Respect, the study showed, was the most common topic addressed by the daughters. Based on the interviews, a daughter’s respect for her mother could be demonstrated by avoiding conflict, silencing one’s disagreement with her mother, reacting positively to her mother’s messages and supporting her mother’s power position.

“Daughters demonstrated respect by adapting their communication to affirm their mothers’ competence or otherwise avoid offending and disregarding them,” the researchers wrote.

One woman, identified as Kelsey in the study, said she listens to her mother talk about things she dislikes and sometimes apologizes to her mother even when she doesn’t feel apologetic.

“I would never say, ‘Mom, I don’t want to hear it,’ because I would never say that to my mom. Ever. I would listen to her … I would listen to her tell me things I don’t wanna hear all day long, and never tell her,” Kelsey said.

Providing Protection

A number of the adult daughters interviewed felt there was an expectation that they would actively protect their mothers. This could be a daughter protecting her mother’s wellbeing, protecting her mother from being taken advantage of, or protecting her from the disrespectful actions of others, including siblings.

One woman, Sabine, described a time when she had to stand up to her brother because she felt he was taking advantage of their mother’s goodwill. In addition, she said she had to “get after” her mother for not employing boundaries with the brother.

The examples in the study illustrated that many daughters were happy to be champions for their mothers, but some noted that it was difficult to be protectors.

Eliciting Mothering

A number of the daughters who were interviewed said they struggle a bit with their roles as adults – or even as mothers themselves – who still need to engage with their mothers and ask for assistance.

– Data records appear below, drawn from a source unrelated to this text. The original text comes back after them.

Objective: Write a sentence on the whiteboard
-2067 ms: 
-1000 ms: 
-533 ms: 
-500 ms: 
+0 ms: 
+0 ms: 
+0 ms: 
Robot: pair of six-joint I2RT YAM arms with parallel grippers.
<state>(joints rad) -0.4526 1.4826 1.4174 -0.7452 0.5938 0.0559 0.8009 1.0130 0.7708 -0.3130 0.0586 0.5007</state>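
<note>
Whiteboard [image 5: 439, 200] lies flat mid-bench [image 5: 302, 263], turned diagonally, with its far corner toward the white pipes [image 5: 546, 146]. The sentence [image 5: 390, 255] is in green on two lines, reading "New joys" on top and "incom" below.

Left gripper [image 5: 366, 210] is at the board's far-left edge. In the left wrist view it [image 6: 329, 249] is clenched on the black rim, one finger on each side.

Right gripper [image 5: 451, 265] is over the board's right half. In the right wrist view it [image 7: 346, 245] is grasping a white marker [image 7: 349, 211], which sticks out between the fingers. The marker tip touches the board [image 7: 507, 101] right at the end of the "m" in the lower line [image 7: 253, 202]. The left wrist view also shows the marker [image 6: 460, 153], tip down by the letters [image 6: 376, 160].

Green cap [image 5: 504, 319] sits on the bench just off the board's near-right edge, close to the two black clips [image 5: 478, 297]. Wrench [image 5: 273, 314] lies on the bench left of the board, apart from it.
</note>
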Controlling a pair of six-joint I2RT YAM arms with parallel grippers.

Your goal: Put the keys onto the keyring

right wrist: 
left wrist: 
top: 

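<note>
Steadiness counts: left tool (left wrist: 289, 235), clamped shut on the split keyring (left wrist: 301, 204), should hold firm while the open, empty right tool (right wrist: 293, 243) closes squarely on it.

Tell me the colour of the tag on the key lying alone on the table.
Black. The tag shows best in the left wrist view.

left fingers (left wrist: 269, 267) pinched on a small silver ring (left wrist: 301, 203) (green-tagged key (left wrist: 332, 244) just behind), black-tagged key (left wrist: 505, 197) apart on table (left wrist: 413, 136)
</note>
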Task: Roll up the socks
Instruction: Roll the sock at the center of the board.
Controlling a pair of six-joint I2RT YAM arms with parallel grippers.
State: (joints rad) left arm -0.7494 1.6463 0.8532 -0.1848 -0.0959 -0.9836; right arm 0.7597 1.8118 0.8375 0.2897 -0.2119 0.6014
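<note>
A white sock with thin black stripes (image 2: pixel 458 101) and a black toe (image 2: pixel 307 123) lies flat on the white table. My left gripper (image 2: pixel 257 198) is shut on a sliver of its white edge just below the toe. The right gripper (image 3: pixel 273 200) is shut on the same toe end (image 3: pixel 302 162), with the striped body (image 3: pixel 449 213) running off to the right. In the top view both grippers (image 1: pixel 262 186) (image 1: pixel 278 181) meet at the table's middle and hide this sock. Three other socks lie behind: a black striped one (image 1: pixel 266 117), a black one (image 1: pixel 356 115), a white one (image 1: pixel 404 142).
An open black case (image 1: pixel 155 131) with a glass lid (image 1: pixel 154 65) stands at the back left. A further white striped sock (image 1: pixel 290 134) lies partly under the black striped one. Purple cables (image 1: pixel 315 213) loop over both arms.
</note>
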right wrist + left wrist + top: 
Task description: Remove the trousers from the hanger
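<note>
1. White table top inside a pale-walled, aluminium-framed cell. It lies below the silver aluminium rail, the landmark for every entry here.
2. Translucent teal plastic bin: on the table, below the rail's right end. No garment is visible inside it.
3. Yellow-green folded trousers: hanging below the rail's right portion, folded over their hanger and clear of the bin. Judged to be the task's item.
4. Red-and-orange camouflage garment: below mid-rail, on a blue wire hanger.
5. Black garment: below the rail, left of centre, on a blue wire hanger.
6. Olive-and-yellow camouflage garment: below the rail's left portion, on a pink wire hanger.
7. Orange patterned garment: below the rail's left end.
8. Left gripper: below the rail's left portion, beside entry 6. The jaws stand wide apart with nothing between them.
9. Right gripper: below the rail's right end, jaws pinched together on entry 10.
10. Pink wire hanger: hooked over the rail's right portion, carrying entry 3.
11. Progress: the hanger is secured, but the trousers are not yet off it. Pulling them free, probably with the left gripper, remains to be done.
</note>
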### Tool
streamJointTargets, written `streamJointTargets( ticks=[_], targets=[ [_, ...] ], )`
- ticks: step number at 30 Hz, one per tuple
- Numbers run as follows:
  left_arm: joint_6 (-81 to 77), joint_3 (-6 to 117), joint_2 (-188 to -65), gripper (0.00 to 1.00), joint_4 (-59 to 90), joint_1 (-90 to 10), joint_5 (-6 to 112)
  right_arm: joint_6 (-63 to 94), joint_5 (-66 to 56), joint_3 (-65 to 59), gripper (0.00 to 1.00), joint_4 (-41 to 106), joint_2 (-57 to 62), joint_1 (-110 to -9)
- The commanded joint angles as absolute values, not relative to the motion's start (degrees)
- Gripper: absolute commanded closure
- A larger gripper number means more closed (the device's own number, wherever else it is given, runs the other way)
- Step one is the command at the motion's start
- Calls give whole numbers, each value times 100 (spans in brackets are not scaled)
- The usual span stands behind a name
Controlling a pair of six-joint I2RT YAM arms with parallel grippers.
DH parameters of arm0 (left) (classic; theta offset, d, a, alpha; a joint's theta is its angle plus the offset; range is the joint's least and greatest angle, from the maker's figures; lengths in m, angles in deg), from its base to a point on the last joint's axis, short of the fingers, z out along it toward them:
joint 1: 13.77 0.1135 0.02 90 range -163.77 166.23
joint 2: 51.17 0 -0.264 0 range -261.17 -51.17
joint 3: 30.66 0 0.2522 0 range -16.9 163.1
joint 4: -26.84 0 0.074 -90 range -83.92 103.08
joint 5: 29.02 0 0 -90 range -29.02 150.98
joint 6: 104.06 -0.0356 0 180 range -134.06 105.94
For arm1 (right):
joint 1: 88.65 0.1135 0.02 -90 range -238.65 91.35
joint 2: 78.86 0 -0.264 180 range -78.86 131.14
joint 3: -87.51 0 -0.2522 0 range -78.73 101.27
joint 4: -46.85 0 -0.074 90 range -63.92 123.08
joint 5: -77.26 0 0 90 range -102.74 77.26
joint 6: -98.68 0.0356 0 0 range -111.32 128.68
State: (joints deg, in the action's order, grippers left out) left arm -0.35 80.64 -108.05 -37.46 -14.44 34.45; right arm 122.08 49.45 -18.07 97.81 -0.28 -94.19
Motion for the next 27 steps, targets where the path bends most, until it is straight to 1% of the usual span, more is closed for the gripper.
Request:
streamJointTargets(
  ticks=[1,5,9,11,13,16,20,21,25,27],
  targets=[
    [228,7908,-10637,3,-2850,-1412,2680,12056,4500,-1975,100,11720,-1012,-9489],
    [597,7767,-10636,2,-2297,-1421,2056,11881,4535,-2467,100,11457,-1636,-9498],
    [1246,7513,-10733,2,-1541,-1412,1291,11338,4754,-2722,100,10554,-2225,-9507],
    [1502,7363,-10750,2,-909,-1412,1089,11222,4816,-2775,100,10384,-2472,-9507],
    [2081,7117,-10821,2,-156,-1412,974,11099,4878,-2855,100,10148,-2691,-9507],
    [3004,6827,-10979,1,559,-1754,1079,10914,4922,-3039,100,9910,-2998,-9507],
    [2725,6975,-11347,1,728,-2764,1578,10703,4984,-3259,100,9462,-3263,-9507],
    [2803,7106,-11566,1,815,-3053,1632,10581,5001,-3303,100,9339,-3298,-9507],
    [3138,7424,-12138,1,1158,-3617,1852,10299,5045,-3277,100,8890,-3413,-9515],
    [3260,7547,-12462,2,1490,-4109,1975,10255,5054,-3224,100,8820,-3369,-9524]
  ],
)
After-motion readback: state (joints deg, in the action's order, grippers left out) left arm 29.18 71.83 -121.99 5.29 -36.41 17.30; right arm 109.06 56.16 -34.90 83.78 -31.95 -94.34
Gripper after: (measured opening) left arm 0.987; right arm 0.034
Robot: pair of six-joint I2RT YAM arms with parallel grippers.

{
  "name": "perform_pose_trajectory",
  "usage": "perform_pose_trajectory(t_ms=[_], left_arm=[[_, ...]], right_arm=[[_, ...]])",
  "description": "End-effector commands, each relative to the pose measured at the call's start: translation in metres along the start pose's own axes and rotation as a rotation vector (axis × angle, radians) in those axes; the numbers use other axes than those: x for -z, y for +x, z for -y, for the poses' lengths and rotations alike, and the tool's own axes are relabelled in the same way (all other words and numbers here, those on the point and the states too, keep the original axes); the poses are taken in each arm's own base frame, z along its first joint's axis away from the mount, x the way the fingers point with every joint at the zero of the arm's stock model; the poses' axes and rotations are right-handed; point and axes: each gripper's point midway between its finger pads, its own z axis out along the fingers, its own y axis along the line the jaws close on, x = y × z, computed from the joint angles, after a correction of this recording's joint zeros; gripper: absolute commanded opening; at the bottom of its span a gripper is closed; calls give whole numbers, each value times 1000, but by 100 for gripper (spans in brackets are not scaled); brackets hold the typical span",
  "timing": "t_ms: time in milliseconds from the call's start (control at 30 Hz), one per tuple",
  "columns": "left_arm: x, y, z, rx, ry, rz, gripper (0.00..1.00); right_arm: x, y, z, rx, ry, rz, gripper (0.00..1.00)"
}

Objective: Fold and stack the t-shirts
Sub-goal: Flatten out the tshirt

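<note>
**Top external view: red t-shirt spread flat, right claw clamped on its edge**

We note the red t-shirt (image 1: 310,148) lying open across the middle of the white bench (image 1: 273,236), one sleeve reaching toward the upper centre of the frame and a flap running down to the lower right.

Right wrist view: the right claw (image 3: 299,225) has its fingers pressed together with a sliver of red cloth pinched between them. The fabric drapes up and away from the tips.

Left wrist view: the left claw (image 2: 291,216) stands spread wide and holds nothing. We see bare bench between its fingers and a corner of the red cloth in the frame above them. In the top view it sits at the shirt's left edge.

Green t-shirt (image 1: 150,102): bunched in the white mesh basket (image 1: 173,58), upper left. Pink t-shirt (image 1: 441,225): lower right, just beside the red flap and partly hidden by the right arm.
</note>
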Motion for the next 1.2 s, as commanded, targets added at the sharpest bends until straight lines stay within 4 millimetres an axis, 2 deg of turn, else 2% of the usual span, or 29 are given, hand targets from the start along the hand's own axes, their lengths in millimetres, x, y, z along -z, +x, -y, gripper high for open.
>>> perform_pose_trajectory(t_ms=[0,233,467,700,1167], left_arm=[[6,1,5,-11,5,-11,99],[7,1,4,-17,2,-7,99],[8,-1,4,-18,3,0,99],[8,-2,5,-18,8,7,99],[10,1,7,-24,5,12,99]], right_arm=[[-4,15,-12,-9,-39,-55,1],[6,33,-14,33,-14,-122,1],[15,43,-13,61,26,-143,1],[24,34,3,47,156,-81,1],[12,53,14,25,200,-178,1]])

Many said they still seek interaction and approval from their mothers as a sense of pride.

“When a daughter calls upon her mother for guidance or activates a need for an emotional evaluation such as pride, she is fulfilling her role expectations,” the researchers wrote.

One woman, Lottie, said of her mother: “She compliments me as a mother. I think I feel like a good daughter when I feel like I am making her proud and she lets me know that she is proud of me … and I guess that makes me feel like a good daughter.”

Connection

In their descriptions of “good daughters,” a number of the daughters interviewed said it was important to set aside time to connect with their mothers.

This, the study showed, could be anything from talking on the phone, meeting face to face, taking grandchildren to visit or even moving to a home nearby.

Sometimes the expectations are stated outright by the mothers, but that’s not always the case, the researchers explained.

Changing the Language

Alford said her research has shown that the “language” of daughtering is almost nonexistent in social discourse as well as in scholarly or popular works.

For example, she said, a daughter who is caring or supportive is often described as being “motherly.”

“That’s an example of giving credit to mothers as being the only people who care for others, versus saying that the daughter is a caring person or that she’s supportive,” Alford said. “We want to think of daughtering as its own form of work and responsibility and put a value on that, so we can see the value that we’re putting into our family relationships and family systems.”

One desired outcome of research into this area, Alford said, is that daughters will be given a voice and their valuable work within the family will be acknowledged.

“The work that daughters do is important and valuable and the more that we talk about it and bring it to light, the more that we will understand what daughters can bring to the relationship and improve the mother-daughter relationship,” she said.